Myotonic dystrophy is the most common form of adult-onset muscular dystrophy affecting approximately thirty to forty thousand Americans and their families. DM, the abbreviation of the Latin name dystrophia myotonica, is commonly misdiagnosed by the medical community.
The MDF’s primary near-term focus is to build and maintain a world-class Web site (www.myotonic.org) and to act as a clearing-house for information for DM-affected families, physicians and medical providers, as well as the research community. The MDF, a tax-exempt organization (Section 501 (c) (3)), will base its administrative and fiscal operations in San Francisco. The MDF Board is currently comprised of seven individuals whose families have been impacted by the disease. The MDF also collaborates closely with its Medical and Scientific Advisory Board, enlisted from the leaders of academic, clinical, and government centers.
The MDF’s longer term goals are to advocate for and help fund research into treatment and eventual cure for DM. Towards this end, the MDF today also formally announces the creation of the MDF Excellence in Science awards, to be awarded bi-annually to promising young scientists and clinicians working in the DM field, and the MDF Award, to be awarded to an individual who has demonstrated sustained commitment to finding solutions for the disease. The awards will be presented at the International Myotonic Dystrophy Conference, to be held in Milan, Italy, in September (www.idmc-6.com).
Author of the definitive work on myotonic dystrophy, Prof. Peter S. Harper of Wales, U.K., describes this degenerative, multi-systemic disease, as “…probably the most variable disorder found in medicine.” Not only does it cause muscle atrophy and myotonia, but also complications in the cardiac, respiratory, endocrine, gastrointestinal, and skeletal systems and the brain, eyes, teeth, and hair. It can appear at any time from birth to old age. It can cause low energy and motivation, excessive daytime sleeping, and problems with executive brain function. As a dominant genetic disorder, it can affect families vertically and horizontally, often presenting with different symptoms even among siblings. Since the gene was identified in the early 1990s, researchers have discovered that the genetic flaw generally enlarges and causes more severe symptoms in subsequent generations at an earlier age. This transmission of a more severe form at an earlier age, called anticipation, indeed renders myotonic dystrophy a “genetic time bomb.”

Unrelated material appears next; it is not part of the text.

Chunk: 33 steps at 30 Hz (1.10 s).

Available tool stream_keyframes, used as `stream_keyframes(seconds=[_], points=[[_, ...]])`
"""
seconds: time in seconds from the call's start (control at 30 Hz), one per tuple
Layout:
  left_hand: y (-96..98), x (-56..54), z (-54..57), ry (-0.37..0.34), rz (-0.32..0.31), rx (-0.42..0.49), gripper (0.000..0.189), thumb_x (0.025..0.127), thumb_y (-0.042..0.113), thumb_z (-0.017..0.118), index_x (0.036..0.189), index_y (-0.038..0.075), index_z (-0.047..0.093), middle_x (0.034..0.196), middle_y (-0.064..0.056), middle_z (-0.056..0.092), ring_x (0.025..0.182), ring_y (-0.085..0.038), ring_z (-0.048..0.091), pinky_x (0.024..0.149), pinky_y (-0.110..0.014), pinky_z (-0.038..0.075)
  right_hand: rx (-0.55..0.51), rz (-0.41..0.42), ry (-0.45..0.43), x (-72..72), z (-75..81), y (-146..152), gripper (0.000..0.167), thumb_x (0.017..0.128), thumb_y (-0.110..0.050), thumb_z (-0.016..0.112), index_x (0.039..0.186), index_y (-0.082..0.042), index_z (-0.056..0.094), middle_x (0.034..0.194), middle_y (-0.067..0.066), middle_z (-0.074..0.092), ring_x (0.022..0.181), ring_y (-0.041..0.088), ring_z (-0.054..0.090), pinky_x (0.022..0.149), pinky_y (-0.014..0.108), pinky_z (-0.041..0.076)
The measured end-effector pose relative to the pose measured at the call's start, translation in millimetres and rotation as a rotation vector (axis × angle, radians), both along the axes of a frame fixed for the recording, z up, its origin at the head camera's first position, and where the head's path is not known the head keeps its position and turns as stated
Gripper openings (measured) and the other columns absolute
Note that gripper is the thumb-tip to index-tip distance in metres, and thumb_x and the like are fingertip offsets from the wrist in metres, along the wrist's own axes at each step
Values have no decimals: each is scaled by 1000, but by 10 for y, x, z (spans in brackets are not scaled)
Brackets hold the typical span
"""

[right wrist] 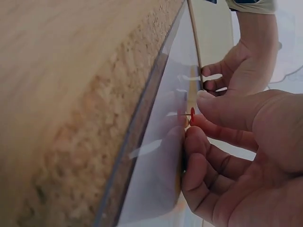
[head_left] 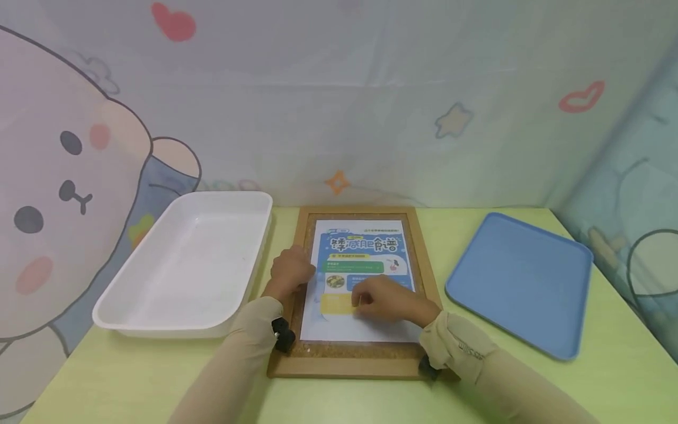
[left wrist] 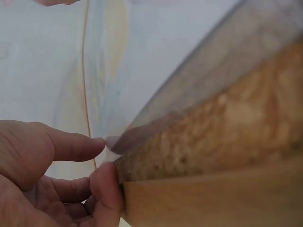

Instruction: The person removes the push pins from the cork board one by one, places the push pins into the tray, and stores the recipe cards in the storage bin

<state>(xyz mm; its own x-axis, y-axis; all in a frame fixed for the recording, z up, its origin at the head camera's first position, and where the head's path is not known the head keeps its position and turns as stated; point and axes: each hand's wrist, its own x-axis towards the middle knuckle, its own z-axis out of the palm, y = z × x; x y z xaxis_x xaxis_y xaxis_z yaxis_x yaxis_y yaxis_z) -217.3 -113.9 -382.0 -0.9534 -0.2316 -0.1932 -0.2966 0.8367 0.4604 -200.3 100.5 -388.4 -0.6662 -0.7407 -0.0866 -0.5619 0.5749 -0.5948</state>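
A printed poster [head_left: 389, 232] lies on a wood-framed corkboard [head_left: 360, 366], and its surface looks glossy from close up. Over the poster's lower right, my right hand [head_left: 384, 298] pinches a red thumbtack [right wrist: 192, 115] between thumb and index finger. The pin points toward the sheet, and the other fingers curl near the surface. My left hand [head_left: 291, 270] is at the board's left side. In the left wrist view, its straight thumb [left wrist: 75, 145] touches the sheet near its edge, while the loosely curled fingers rest by the wooden frame.
A deep white tray [head_left: 150, 327] stands left of the board on the pale green table [head_left: 529, 388]. To the right lies a flat blue tray [head_left: 521, 282], turned at an angle. A printed curtain [head_left: 371, 118] hangs behind the table.
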Motion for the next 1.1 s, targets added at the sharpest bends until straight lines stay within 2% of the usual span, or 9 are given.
stream_keyframes(seconds=[0.2,0.37,0.5,0.67,0.8,0.97,1.1], points=[[104,-41,42,-4,-14,-63,11,92,9,57,89,1,65,73,-12,65,41,-16,57,36,-22,44,-1,-13,-3,-38,7,5,14,88,-10,75,77,-12,65,71,-4,58,65,8,51,60,20,45],[157,-48,87,-6,-1,-32,14,92,8,57,93,-1,67,78,-14,67,40,-15,57,36,-22,45,18,-33,-7,-35,65,11,15,87,-9,75,76,-10,64,70,-2,56,65,9,49,59,20,42],[147,-39,63,-10,17,16,14,91,8,58,97,-2,66,83,-16,67,42,-16,58,38,-24,49,56,-85,-6,6,67,-13,19,86,-11,77,74,-11,63,70,-3,56,66,10,49,61,22,41],[76,-10,-15,11,49,64,10,89,7,57,81,2,59,68,-12,60,40,-16,57,38,-25,50,128,-132,8,74,85,-63,23,86,-16,78,72,-14,60,69,-2,56,65,13,50,59,25,40],[56,-3,-5,29,50,61,15,88,5,56,73,4,56,60,-10,56,37,-14,53,35,-24,47,148,-144,5,104,101,-89,25,88,-16,77,70,-14,59,67,-2,55,63,13,49,57,25,39],[83,-18,57,15,24,34,10,89,5,58,84,0,64,75,-16,65,38,-13,53,36,-21,45,175,-180,-10,113,94,-98,28,89,-19,76,68,-13,59,64,-2,53,60,12,48,55,24,37],[81,-30,58,17,6,-20,11,88,5,59,94,-2,65,85,-19,68,38,-13,53,35,-20,44,179,-175,-41,91,101,-94,28,89,-18,75,67,-12,59,63,-3,52,58,11,47,53,23,37]])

The MDF has formed strategic alliances with several independent organizations raising funds for DM research, including the Run America Foundation of Portland, Oregon; The Hunter Research Fund of Atlanta, Georgia; and the Stone Family Circle of Friends of Richmond, Virginia. The MDF expects to work with and complement the existing efforts of the Muscular Dystrophy Association (MDA), the National Institute of Health (NIH), the Centers for Disease Control (CDC), and other government and philanthropic agencies.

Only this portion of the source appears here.